::: Data excerpt

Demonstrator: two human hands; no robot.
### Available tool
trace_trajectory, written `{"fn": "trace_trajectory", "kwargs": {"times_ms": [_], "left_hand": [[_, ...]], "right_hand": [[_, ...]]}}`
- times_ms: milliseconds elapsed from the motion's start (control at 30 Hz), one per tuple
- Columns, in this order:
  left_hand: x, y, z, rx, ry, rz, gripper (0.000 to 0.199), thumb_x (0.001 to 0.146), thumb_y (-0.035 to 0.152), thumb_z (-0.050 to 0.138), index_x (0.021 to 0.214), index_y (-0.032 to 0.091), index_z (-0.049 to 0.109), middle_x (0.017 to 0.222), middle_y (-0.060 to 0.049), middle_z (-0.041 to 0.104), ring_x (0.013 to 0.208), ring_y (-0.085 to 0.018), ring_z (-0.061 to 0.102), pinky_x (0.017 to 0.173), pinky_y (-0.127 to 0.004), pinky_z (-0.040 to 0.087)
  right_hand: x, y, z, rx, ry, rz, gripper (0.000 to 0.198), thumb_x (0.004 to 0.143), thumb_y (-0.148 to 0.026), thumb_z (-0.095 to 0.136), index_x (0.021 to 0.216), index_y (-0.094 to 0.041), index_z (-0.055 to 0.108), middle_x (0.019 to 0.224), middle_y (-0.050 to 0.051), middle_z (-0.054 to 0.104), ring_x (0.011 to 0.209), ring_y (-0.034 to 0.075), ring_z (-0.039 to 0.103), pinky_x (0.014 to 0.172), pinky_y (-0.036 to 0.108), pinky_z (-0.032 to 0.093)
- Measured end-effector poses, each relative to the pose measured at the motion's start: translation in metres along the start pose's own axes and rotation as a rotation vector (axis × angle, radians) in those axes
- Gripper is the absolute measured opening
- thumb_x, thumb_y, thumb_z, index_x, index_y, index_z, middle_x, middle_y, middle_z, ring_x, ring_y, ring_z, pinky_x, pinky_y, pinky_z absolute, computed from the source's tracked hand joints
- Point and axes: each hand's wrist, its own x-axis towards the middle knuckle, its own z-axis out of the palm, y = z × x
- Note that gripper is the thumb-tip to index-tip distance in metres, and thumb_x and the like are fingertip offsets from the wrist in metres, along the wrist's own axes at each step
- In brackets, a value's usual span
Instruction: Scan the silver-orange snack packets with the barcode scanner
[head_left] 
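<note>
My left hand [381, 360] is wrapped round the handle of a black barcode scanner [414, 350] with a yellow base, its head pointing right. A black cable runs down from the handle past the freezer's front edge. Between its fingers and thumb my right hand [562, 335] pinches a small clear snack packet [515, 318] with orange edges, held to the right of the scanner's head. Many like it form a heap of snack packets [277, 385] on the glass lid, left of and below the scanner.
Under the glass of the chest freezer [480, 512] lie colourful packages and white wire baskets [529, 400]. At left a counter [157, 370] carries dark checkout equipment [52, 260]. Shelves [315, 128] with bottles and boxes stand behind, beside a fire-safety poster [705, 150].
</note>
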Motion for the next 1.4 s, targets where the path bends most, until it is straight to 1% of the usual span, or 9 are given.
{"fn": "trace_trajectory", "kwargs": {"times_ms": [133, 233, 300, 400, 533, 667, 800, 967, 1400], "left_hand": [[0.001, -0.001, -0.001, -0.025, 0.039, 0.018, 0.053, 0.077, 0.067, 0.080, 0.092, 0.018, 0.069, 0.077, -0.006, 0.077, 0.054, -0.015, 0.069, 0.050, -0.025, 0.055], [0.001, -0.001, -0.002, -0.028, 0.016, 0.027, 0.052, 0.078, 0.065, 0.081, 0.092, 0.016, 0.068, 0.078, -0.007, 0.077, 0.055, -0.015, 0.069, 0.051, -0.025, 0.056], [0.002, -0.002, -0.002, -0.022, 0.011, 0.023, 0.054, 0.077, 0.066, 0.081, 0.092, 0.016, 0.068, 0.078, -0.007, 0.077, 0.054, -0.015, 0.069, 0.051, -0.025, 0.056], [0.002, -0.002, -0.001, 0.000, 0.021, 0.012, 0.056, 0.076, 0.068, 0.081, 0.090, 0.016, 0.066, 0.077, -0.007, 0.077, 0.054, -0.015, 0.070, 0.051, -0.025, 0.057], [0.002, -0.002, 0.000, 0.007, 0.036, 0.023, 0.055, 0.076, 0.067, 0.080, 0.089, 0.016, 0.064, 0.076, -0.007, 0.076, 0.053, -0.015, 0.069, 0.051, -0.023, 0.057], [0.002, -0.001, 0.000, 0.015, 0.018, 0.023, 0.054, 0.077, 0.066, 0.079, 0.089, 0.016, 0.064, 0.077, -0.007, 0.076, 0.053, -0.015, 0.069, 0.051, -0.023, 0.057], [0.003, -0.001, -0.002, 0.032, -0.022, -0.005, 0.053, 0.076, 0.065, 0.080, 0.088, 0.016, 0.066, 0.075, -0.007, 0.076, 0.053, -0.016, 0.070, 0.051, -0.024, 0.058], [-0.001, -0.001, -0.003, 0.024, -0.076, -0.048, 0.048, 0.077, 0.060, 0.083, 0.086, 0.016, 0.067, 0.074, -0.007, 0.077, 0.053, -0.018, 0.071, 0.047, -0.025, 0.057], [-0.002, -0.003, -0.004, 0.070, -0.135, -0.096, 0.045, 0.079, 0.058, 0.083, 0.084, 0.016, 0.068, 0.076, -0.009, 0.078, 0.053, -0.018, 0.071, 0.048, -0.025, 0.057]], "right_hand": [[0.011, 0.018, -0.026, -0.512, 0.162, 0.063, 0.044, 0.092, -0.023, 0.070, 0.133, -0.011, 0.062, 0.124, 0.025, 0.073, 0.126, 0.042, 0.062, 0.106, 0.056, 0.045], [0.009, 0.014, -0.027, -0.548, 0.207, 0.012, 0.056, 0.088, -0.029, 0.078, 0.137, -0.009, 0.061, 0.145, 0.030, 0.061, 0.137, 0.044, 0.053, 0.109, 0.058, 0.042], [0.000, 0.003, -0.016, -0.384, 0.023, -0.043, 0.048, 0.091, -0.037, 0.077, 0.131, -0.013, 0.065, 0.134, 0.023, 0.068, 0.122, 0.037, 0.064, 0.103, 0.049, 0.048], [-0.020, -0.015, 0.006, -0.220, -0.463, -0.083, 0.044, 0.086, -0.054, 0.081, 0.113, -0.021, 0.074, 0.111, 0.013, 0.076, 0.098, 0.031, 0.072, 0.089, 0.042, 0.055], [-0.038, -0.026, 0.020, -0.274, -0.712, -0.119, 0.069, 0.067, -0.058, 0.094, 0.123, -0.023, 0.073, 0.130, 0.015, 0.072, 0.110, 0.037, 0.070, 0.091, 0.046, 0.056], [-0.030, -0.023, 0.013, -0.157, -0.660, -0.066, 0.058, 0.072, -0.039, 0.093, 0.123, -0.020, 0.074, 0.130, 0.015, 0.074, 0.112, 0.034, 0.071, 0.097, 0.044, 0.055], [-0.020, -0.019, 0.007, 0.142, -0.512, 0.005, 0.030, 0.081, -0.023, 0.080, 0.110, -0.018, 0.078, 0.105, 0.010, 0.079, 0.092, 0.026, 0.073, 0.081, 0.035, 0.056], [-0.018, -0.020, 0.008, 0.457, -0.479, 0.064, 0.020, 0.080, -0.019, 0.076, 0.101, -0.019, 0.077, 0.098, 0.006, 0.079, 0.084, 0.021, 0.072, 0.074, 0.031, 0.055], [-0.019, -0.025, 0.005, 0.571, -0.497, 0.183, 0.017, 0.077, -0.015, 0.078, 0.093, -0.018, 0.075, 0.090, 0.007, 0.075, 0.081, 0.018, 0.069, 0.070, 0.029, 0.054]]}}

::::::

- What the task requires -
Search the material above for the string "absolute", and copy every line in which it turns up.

- Answer to this task -
- Gripper is the absolute measured opening
- thumb_x, thumb_y, thumb_z, index_x, index_y, index_z, middle_x, middle_y, middle_z, ring_x, ring_y, ring_z, pinky_x, pinky_y, pinky_z absolute, computed from the source's tracked hand joints

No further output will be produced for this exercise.